Gana pun beranjak bangkit untuk membersihkan diri, sebelum bersiap untuk menunaikan ibadah shalat subuh. Ia akan membangunkan Ammar jika dirinya sudah selesai mandi.
***
"Shalat ya ... sajadah dan sarung sudah aku siapkan." bisik Gana.
Ammar hanya mengangguk dengan mata terpejam. Gana beranjak dan meninggalkan dirinya yang masih memeluk guling, Gana fikir Ammar pasti bisa bangun sendiri. Nyatanya dia tidak akan terbangun sepagi itu untuk mengambil air wudhu.
Hari ini adalah hari pertama Gana sebagai seorang istri. Selepas shalat subuh, ia pergi ke dapur untuk mulai melaksanakan kewajibannya dalam hal menyiapkan sarapan untuk Ammar. Ia tidak ingin merasa cacat di semua hal.
Gana tidak mau Ammar bertambah kecewa, cukup dirinya terasa kurang karena belum bisa memberikan kenikmatan, tapi ia masih bisa menyiapkan segala keperluan dan kebutuhan suaminya dalam hal yang lain.
Tapi sepertinya ia baru teringat, kalau suami baiknya itu sudah memperkerjakan banyak art di rumah. Mereka bertiga menoleh ke arah Gana ketika wanita itu sudah masuk ke ambang pintu dapur.
"Nyonya butuh apa? Mau dibuatkan sesuatu?" tanya Yuni. Gadis muda itu adalah asisten pribadinya sekarang. Ia melangkah menghampiri Gana dan melepaskan seonggok sayur yang sedang ia cuci di wastafel.
Ibu Ningsih yang sedang meracik bumbu ikut menoleh, sedangkan Ibu Ratih sedang berjongkok di hadapan kulkas yang tengah terbuka, beliau juga menoleh.
Mereka tersenyum dengan penuh hormat. Ammar berhasil membuat istrinya menjadi ratu di rumah ini.
Gana menggeleng. "Tidak, Yun. Saya ingin memasak sarapan untuk Bapak." jawab Gana. Jika saja Ammar dengar, lelaki itu pasti sudah tersenyum bahagia.
"Tapi kata Bapak, Ibu enggak boleh ke dapur." jawab mereka serentak. Gana sampai terhenyak, ia tidak menyangka Ammar sampai menginstruksi mereka seperti ini.
"Bapak enggak mau, kuku Ibu kotor atau kena percikan minyak panas." ucap Yuni.
"Iya, Bu.

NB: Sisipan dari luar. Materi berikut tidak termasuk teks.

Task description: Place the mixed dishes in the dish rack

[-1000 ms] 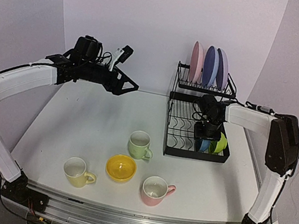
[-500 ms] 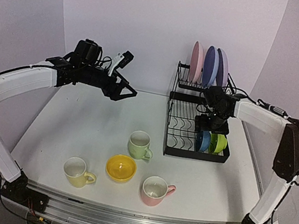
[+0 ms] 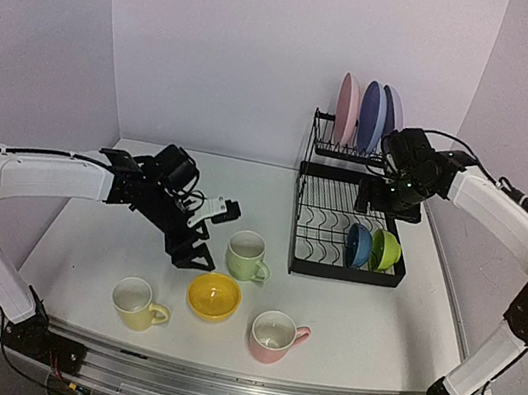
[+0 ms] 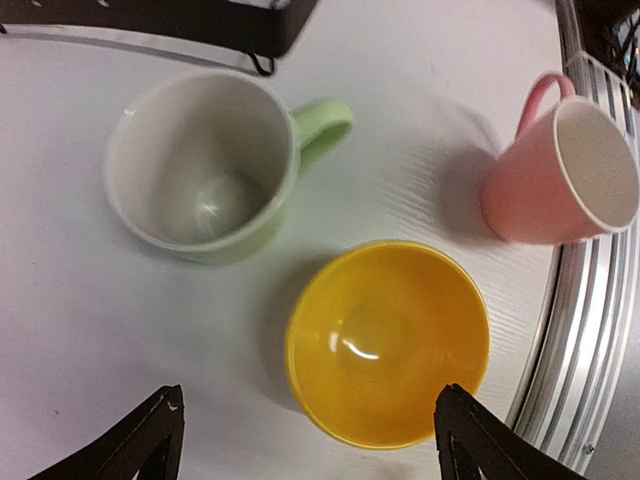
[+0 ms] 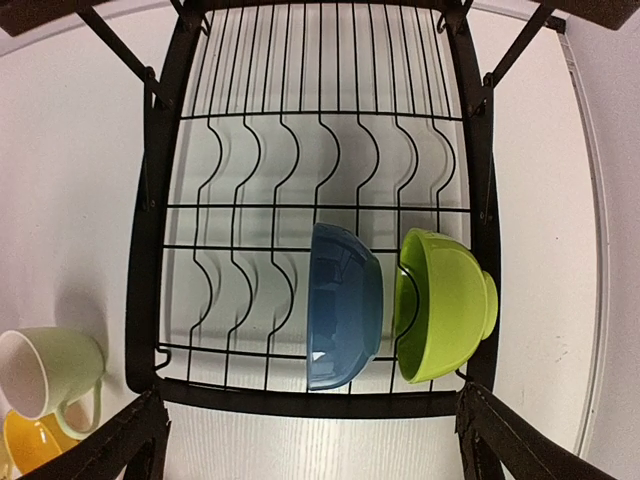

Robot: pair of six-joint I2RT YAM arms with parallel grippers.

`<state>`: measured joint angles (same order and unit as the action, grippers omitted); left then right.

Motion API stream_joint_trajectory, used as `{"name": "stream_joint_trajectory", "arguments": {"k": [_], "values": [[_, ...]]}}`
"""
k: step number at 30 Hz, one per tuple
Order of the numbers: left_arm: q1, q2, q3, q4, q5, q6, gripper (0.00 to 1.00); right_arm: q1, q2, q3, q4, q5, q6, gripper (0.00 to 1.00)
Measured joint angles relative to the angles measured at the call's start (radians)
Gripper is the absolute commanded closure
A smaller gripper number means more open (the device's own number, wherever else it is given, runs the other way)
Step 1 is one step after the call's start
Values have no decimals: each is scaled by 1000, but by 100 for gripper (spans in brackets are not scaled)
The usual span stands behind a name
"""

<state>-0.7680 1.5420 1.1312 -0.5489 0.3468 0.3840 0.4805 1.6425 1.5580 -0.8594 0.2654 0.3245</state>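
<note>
My left gripper [image 4: 308, 425] hung wide open, empty, over the yellow bowl [image 4: 388, 340], lower centre; a skewed pinch might shoot it into the green mug [image 4: 205, 165].

No readable text or labels anywhere.

Bright, even, diffuse light from above; shadows soft and short. Pink mug [image 4: 545, 190] throws a faint shadow leftward in the left wrist view. Small white glints in yellow bowl [image 4: 388, 345] and on blue bowl [image 5: 345, 300]. Wrist views bulge fisheye-style: rack [image 5: 141, 250] sides and rail [image 4: 590, 300] bow. Top view sharp, corners slightly dimmer.
</note>
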Motion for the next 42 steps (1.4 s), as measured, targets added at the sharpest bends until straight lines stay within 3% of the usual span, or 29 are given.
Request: {"name": "stream_joint_trajectory", "arguments": {"k": [5, 15, 18, 29, 37, 42], "values": [[-88, 2, -60, -7, -100, -81, 17, 0, -44, 2, -3, -37, 48, 4], [-98, 88, -137, 45, -195, -239, 35, 1, -93, 1, -10, -70, 94, 4], [-105, 112, -141, 52, -201, -259, 45, 1, -116, 1, -11, -72, 102, 4], [-109, 149, -141, 67, -204, -349, 98, 1, -149, -1, -11, -78, 130, 4], [-108, 133, -112, -4, -218, -381, 100, 1, -179, -1, -11, -89, 155, 4], [-88, 37, -101, -39, -205, -343, 100, 2, -190, 0, -11, -138, 170, 4]]}}
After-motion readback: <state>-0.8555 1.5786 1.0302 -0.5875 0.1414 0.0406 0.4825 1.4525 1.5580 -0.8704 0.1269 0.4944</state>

Biar kita aja." sambung Ibu Ratih.
"Ibu mau saya buatin teh?" Ibu Ningsih menawarkan.
Ganaya hanya termenung saja. "Papa sangat mencintai Mama, tapi tetap membiarkan Mama di dapur untuk memasak makanan untuk kami. Tapi, Ammar? Apa cintanya sebesar itu untukku?" wanita itu membatin dengan kepala tertunduk. Ingatan semalam membuat ia kembali berenang dalam penyesalan.

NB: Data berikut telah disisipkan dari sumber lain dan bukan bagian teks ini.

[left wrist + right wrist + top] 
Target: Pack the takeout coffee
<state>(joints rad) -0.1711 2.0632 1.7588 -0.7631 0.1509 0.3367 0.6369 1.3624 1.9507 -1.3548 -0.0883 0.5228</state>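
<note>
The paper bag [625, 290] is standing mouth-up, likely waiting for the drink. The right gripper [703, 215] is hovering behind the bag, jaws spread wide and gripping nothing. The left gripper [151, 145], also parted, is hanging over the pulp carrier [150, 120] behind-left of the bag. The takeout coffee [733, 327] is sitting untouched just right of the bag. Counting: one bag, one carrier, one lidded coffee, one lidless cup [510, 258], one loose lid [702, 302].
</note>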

"Bu, kenapa?" tanya Yuni. Ia terlihat khawatir.
Gana menggelengkan kepala, seraya menyeka air mata yang sudah mengembun lagi.
"Saya tetap ingin memasak, tolong bantu saya ya." mereka saling melemparkan pandangan.
Gana tetap masuk kedalam dapur dan mengambil celemek. Yuni dengan sigap langsung membantu permaisuri rajanya.
"Setidaknya aku harus tetap menjadi istri yang berguna baginya." Gana membatin.